School of History, Classics and Archaeology

Staff Profile

Dr John Holton

Lecturer in Ancient History



I am a classicist and ancient historian interested in the literary and material remains of antiquity, and I strive to pursue creative interpretations of these in both my research and teaching. I am passionate about teaching students from a diverse range of backgrounds, and committed to the continual improvement of how student learning is shaped and administered. All of these things I consider to be centrally important components of my career as an academic.

Originally from West Yorkshire, I moved to Devon at a young age, before relocating to Wales for my BA and MA, then to Scotland for my doctorate. I now live and work happily in the north.

2005-8:           BA Ancient History (First Class), Swansea University

2008-9:           MA Ancient History and Classical Culture (Distinction), Swansea University

2010-14:         PhD Classics, University of Edinburgh

2011-14:         Tutor in Classics, University of Edinburgh

2014-15:         Postdoctoral Fellow in Classics, University of Edinburgh

2015—:           Lecturer in Ancient History, Newcastle University

2017—:           Fellow of the Higher Education Academy



My research focuses on the history and literature of the late Classical and Hellenistic periods (roughly 4th – 1st centuries BC). My main interests, which often coincide, include Alexander the Great and the Hellenistic empires, kingship and royal ideology, and Greek intellectual history. I remain strongly interested in the analytical opportunities offered by studying interconnections between various types of literary and material evidence. Among other things, I am currently completing a monograph titled The World of Hellenistic Kingship.

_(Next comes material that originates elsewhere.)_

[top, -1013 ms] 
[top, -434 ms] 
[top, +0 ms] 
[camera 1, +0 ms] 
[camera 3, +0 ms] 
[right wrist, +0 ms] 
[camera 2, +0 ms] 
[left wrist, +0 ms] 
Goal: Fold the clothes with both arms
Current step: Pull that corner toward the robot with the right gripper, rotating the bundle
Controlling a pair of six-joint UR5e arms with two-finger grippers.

Current roles and responsibilities within the School of History, Classics and Archaeology

  • Teaching Excellence Framework subject-level co-ordinator (Classics)
  • Convenor for The Writing of History, an HCA Strategic Research Theme
  • Degree Programme Director, MA Classics and Ancient History (4035 F/P)
  • Member of the School of History, Classics and Archaeology EDI committee

Recent roles

  • Admissions Tutor and Selector for the UG programmes Q800, Q810, QQ83, V110
  • Open Day Co-Ordinator for Classics and Ancient History
  • Organiser and chair of Classics and Ancient History research seminars



Feedback, Guidance, and Consultation hours, 2019/20 (teaching weeks only)

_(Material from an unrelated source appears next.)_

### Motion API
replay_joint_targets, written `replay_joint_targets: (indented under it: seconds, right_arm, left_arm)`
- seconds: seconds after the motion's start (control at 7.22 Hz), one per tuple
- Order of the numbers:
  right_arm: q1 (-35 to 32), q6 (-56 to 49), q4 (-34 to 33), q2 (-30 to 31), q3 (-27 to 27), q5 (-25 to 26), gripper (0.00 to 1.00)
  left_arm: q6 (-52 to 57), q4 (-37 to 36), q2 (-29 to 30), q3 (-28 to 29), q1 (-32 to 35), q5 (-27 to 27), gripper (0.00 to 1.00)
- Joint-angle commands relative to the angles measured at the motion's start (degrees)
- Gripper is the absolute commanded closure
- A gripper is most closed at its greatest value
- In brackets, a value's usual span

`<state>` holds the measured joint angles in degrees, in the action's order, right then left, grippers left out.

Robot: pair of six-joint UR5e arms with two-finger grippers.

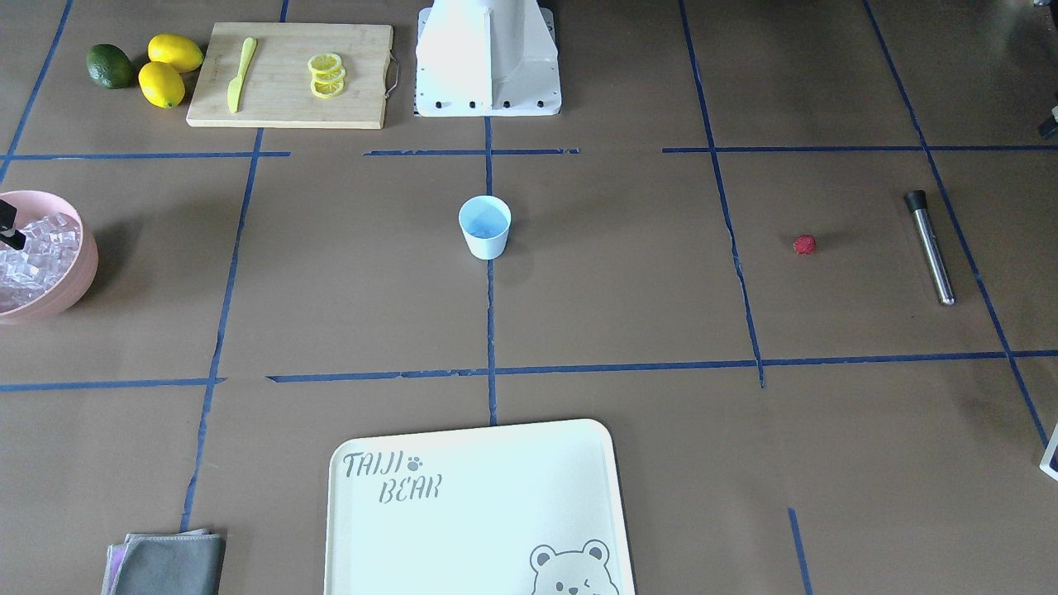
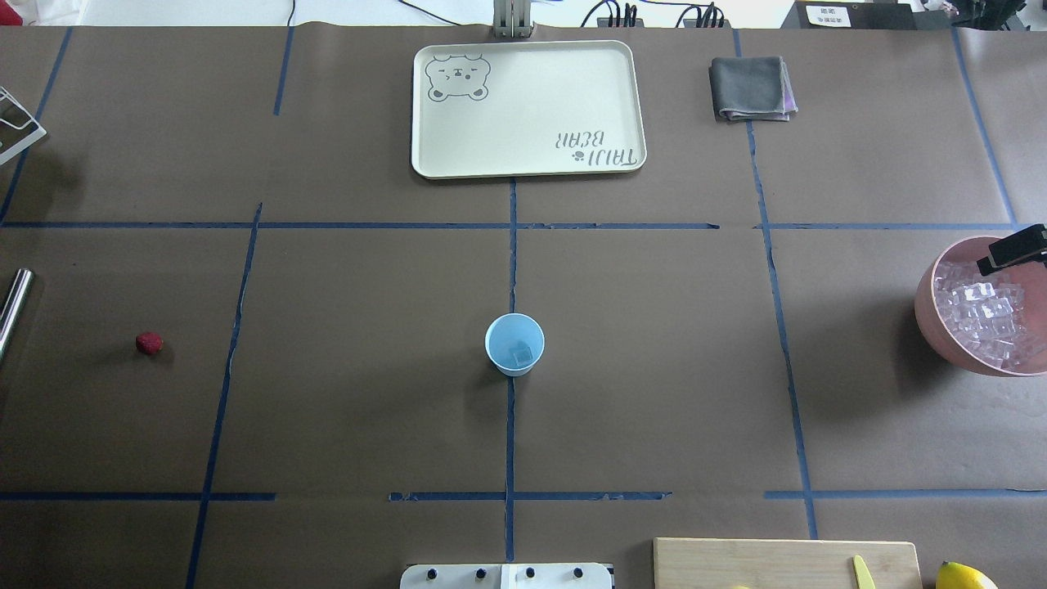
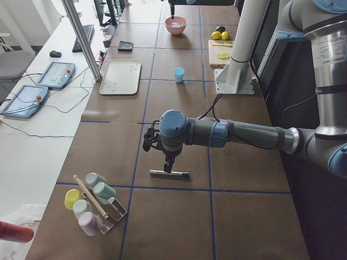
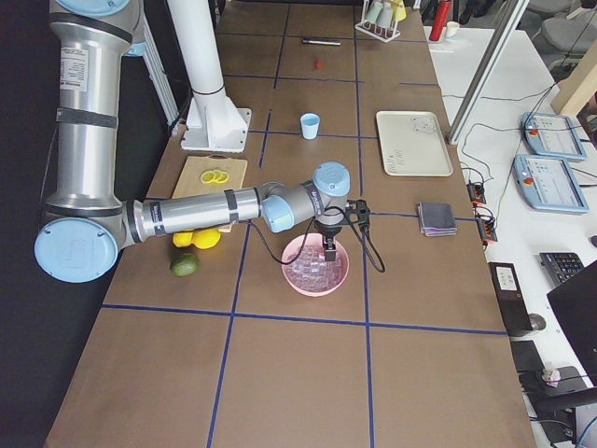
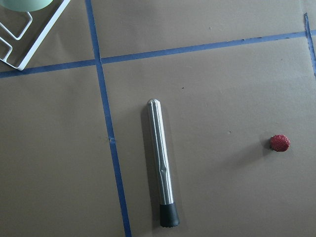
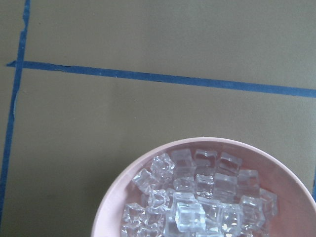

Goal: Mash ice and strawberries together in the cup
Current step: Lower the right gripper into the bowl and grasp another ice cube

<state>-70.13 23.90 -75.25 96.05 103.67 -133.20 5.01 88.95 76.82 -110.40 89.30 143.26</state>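
Note:
The light-blue cup (image 2: pixel 514 344) stands upright at the table's middle (image 1: pixel 485 227) with one ice cube (image 2: pixel 521 354) inside. More ice (image 6: pixel 197 197) fills the pink bowl (image 2: pixel 926 304). The red strawberry (image 2: pixel 149 343) lies alone on the paper, a short way from a steel muddler (image 5: pixel 161 163); it also shows in the left wrist view (image 5: pixel 280 142). My left gripper (image 3: pixel 169 164) hangs just above the muddler; I cannot tell whether it is open. My right gripper (image 2: pixel 1014 249) hangs over the bowl's ice, only partly in view, and I cannot tell whether it is open.
A cream tray (image 2: pixel 425 155) lies beyond the cup, a grey cloth (image 2: pixel 751 87) beside it. A cutting board (image 1: pixel 289 107) bears lemon slices (image 1: pixel 326 74) and a yellow knife (image 1: pixel 240 74); lemons (image 1: pixel 165 70) and a green fruit (image 1: pixel 111 66) lie beside it. A cup rack (image 3: pixel 95 203) stands at the left end.

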Motion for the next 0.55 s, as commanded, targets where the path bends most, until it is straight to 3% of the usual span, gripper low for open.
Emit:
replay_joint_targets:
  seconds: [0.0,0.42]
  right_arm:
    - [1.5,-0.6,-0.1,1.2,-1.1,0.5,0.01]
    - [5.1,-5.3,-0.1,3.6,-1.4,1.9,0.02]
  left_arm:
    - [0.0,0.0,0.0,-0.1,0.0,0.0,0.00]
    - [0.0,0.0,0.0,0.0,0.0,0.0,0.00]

SEMESTER 1: Tuesdays 09.00-11.00, Fridays 11.00-12.00

SEMESTER 2: Tuesdays 09.00-11.00, Fridays 11.00-12.00

Teaching, 2019/20


As module leader

  • CAH2006 : Hellenistic Empires from Alexander to Cleopatra
  • CAC8000 : Research Skills and Development [PG]
  • CAC8106 : Independent Research Project 1 [PG]
  • CAC8110 : Ancient Cultures in Context [PG]

As contributing lecturer

  • CAH1012: West meets East: Greek History and Society, 776-200 BC
  • CAH2208 : Issues in Ancient History


As module leader

  • CAH3010 : The Life and Afterlife of Alexander the Great
  • CAC8011 : The Writing of History [PG]
  • CAC8107 : Independent Research Project 2 [PG]

As contributing lecturer

  • CAH2009 : Portfolio in Ancient History I: Commentaries

SEMESTERS 1 and 2:

As module leader

  • CAC8090 : Dissertation for MA Classics and Ancient History [PG]

As contributing lecturer

  • CAH3000 : Portfolio in Ancient History II: Dissertation


Current research

I am currently engaged in four (partially overlapping) lines of research:

(i) I am currently completing a monograph entitled The World of Hellenistic Kingship, which examines the ideological development of kingship, and its relation to contemporary political and cultural environments, in the tumultuous period after Alexander the Great's death. Poetry, inscriptions, and coins feature heavily in the evidence base for this project, studying which has created a whole series of ramifications to be explored in future research. The book will be complete by December 2019, with a view to publication in 2020.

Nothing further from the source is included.